Beginning with the first line and ending with the one containing "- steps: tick", copy the lines of the listing below exactly; omit everything else.

- MATERIAL PROVIDED:
_ _ _ _
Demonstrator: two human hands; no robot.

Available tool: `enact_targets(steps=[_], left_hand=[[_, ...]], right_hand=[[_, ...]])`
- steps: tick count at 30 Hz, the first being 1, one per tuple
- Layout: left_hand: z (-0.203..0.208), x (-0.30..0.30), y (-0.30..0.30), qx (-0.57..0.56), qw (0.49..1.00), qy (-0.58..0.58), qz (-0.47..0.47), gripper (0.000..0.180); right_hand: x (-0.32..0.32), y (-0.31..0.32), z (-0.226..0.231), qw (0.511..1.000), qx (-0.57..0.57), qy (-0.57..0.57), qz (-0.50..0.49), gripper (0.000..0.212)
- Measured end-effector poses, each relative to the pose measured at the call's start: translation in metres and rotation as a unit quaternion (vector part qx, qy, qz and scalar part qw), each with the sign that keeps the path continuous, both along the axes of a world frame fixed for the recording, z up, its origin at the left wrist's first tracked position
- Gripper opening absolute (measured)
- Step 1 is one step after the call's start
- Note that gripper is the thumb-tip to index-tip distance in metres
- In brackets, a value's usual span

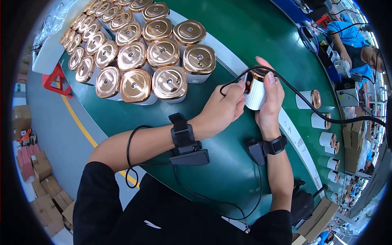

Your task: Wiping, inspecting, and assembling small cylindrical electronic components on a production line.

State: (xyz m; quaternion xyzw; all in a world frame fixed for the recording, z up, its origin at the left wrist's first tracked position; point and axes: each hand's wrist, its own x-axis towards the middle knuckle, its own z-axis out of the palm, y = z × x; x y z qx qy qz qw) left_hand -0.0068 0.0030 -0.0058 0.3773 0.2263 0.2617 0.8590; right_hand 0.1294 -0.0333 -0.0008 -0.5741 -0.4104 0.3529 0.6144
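Observation:
My right hand [271, 100] is wrapped round a small white ribbed canister-shaped device [255, 97] with a shiny rose-gold top, holding it tilted above the green table. My left hand [220, 107] is closed in a pinch at the device's dark, coppery side panel. Between its fingertips runs the end of a black cable [302, 96], which loops over the device and off to the right. Whether the cable's plug sits inside the device is hidden by the fingers. Black straps with small boxes are on both wrists.
Many similar devices [169, 83] with rose-gold tops stand packed together at the left of the green table [212, 171]. A white rail [300, 141] crosses it; more devices [319, 121] lie beyond. A co-worker in blue [347, 34] sits at the far right. Cardboard boxes [51, 185] are stacked at left.

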Motion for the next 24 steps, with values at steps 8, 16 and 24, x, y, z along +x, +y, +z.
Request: enact_targets(steps=[8,16,24], left_hand=[[-0.003,0.004,0.004,-0.021,0.999,-0.028,0.016,0.041],[-0.005,-0.008,0.016,-0.050,0.996,-0.053,0.056,0.030],[-0.011,0.011,0.017,-0.048,0.994,-0.102,-0.007,0.040]], right_hand=[[0.014,0.007,0.007,0.991,0.073,-0.115,-0.008,0.044],[0.015,0.023,0.027,0.971,0.061,-0.222,0.063,0.024],[-0.013,0.012,0.023,0.979,0.109,-0.148,-0.092,0.025]])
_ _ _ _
- ANSWER TO THE PROBLEM:
Demonstrator: two human hands; no robot.

Available tool: `enact_targets(steps=[_], left_hand=[[_, ...]], right_hand=[[_, ...]])`
- steps: tick count at 30 Hz, the first being 1, one per tuple

Nothing else is required to complete the output.